In Männergesellschaft versucht Faust, seine Einsichten zu vermitteln. Er löst dabei unbeabsichtigt einen Religionsstreit aus. Nach seinen Frauengeschichten befragt, erinnert er sich der Affäre mit der Herzogin, „von allen Frauen, die mich geliebt, die Schönste“. Mephistopheles tritt herein und berichtet, daß die Herzogin begraben wurde; er übergibt Faust ihr totes Kind. Mephistopheles will Faust mit dem Bild der trojanischen Helena ablenken, doch Fausts Versuch, das Ideal weiblicher Schönheit zu fassen, bleibt ohnmächtige Beschwörung. Die drei Studenten aus Krakau verlangen das Buch zurück, doch Faust hat es zerstört. Die Studenten verkünden, er werde sterben „noch vor Mitternacht“.


DRITTES BILD

Der Nachtwächter macht seine Runde. Es hat zehn geschlagen. Fausts ehemaliger Assistent Wagner macht als Hochschullehrer Karriere. Seine Schüler gratulieren und machen es sich anschließend gemütlich, bis sie vom Nachtwächter vertrieben werden.
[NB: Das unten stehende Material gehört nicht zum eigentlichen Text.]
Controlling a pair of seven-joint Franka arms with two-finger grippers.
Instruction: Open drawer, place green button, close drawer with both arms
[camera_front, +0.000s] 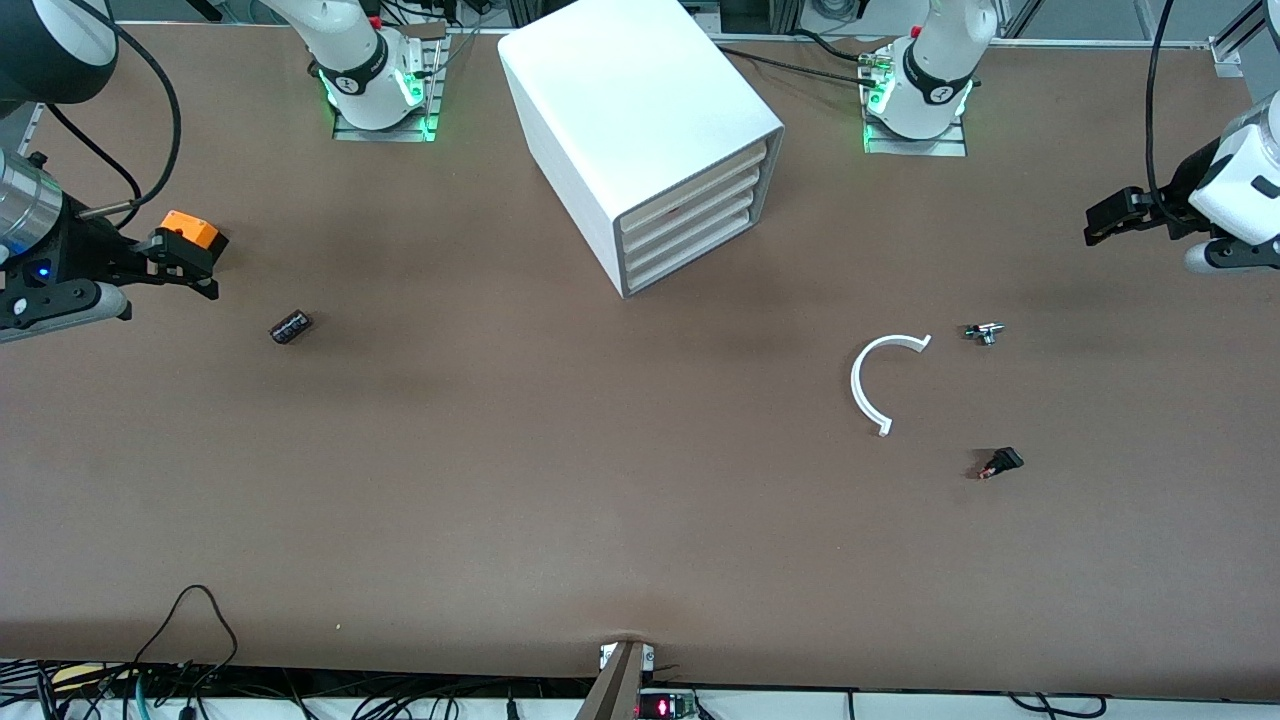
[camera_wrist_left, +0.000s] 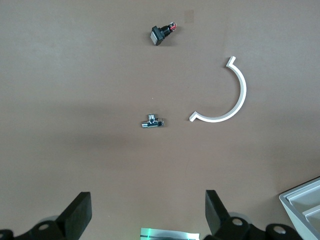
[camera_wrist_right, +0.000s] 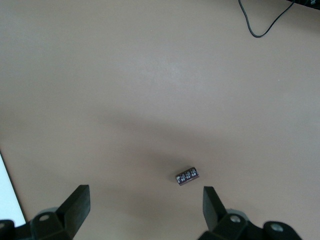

Faust irrt als Fremder durch das eigene Haus. Vergeblich versucht er, sich in seiner Todesstunde mit „seinem kranken Herzen zu versöhnen“. In einer Bettlerin erkennt Faust die Herzogin von Parma. Sie überreicht ihm das tote Kind: „zum dritten Male schenk' ich es dir.“ Dann erscheint Gretchens Bruder. Um sich von den Phantomen seiner Schuld zu befreien, versucht Faust zu beten, doch er kann keine Worte finden. Der Nachtwächter entdeckt den Zusammengebrochenen: „Sollte dieser Mann verunglückt sein?“


EPILOG

Der Dichter tritt erneut vor den Vorhang und äußerst, daß jeder Zuschauer aus der Bühnenhandlung etwas für ihn selbst Bedeutsames ziehen soll.